§ EXERCISE DETAILS
Where "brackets" appears in a line of the entries below, that line should be copied.

----- SOURCE RECORDS

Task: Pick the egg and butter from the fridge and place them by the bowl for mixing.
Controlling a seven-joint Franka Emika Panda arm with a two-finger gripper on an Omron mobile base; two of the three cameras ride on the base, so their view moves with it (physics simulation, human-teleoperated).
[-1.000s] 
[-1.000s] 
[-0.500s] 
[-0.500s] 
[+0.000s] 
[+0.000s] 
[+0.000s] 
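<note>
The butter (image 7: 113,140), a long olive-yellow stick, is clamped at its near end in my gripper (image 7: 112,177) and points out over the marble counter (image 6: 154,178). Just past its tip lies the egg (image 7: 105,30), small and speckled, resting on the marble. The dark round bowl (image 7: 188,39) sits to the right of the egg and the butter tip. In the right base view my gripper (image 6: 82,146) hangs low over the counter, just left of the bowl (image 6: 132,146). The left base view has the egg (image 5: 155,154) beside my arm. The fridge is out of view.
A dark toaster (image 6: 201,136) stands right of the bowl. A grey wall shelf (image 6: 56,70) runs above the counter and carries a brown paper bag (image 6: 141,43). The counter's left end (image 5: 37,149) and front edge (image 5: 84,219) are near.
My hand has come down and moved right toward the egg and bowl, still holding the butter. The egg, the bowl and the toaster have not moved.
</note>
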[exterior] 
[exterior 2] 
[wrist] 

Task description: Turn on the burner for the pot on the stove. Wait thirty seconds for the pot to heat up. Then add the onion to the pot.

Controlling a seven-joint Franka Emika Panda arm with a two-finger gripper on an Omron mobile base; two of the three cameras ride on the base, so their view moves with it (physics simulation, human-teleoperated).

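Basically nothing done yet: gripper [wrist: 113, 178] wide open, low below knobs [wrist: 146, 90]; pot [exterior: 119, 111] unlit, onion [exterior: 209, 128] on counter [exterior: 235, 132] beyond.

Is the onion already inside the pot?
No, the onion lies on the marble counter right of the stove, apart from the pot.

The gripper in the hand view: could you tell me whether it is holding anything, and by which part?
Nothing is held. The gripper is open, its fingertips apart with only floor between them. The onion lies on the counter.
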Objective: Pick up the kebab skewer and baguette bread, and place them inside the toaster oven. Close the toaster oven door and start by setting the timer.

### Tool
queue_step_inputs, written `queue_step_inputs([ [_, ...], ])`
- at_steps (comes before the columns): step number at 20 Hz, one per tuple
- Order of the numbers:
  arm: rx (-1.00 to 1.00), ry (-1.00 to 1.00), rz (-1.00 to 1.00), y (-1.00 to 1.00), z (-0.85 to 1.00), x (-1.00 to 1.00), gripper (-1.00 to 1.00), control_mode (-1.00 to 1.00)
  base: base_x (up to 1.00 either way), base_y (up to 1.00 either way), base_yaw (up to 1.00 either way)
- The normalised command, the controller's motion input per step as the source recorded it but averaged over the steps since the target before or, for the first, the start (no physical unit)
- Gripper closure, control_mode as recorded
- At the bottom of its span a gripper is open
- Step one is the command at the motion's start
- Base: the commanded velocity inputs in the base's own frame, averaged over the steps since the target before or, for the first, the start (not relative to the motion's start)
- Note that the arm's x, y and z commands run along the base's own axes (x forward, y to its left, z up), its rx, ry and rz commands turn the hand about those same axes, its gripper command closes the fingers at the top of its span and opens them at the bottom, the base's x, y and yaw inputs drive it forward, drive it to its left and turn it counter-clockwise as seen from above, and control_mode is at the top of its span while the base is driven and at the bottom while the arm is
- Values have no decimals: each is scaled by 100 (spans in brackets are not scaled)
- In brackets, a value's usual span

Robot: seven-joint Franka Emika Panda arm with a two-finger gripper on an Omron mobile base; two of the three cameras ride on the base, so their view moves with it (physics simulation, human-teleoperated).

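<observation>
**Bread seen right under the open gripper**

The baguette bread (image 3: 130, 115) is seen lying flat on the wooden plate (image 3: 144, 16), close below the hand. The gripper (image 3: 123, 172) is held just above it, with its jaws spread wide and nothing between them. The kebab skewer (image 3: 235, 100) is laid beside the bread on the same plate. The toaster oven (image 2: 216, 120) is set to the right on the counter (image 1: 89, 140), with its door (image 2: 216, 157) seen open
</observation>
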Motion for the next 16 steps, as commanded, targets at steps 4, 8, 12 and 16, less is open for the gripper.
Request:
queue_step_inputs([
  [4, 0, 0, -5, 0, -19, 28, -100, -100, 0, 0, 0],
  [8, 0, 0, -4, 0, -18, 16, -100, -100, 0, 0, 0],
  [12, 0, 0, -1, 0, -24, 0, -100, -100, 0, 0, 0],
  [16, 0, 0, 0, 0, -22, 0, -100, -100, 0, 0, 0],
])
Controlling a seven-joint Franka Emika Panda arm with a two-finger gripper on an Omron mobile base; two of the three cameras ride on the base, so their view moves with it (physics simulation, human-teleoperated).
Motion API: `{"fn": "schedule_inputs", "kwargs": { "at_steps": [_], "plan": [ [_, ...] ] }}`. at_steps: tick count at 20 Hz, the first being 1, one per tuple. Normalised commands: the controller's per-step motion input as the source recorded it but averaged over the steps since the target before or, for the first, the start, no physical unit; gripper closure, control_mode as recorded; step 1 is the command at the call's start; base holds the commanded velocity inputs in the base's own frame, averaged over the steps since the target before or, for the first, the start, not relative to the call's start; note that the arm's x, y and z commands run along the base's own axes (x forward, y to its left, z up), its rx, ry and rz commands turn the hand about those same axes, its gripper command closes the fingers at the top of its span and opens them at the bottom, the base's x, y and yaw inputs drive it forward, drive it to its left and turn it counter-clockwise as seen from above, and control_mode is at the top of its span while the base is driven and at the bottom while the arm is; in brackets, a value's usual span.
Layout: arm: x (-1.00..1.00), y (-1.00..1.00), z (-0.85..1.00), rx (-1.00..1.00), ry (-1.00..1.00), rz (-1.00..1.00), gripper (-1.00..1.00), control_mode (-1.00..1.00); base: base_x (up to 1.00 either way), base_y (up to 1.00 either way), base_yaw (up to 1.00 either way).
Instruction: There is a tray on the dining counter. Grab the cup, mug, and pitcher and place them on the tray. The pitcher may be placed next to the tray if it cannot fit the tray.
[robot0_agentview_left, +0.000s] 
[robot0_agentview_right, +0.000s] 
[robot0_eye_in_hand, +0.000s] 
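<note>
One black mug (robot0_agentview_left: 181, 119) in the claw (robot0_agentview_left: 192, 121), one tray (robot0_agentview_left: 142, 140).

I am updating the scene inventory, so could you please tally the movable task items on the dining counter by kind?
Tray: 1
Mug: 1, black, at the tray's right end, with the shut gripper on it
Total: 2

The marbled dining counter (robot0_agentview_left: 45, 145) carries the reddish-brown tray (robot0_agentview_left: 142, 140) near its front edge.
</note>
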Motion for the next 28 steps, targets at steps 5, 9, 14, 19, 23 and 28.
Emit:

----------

§ TASK SOLUTION
- Values have no decimals: each is scaled by 100 (spans in brackets are not scaled)
- In brackets, a value's usual span
Motion API: `{"fn": "schedule_inputs", "kwargs": { "at_steps": [_], "plan": [ [_, ...] ] }}`. at_steps: tick count at 20 Hz, the first being 1, one per tuple. Normalised commands: the controller's per-step motion input as the source recorded it but averaged over the steps since the target before or, for the first, the start, no physical unit; gripper closure, control_mode as recorded; step 1 is the command at the call's start; base holds the commanded velocity inputs in the base's own frame, averaged over the steps since the target before or, for the first, the start, not relative to the call's start; note that the arm's x, y and z commands run along the base's own axes (x forward, y to its left, z up), its rx, ry and rz commands turn the hand about those same axes, its gripper command closes the fingers at the top of its span and opens them at the bottom, the base's x, y and yaw inputs drive it forward, drive it to its left and turn it counter-clockwise as seen from above, and control_mode is at the top of its span while the base is driven and at the bottom while the arm is; in brackets, a value's usual span.

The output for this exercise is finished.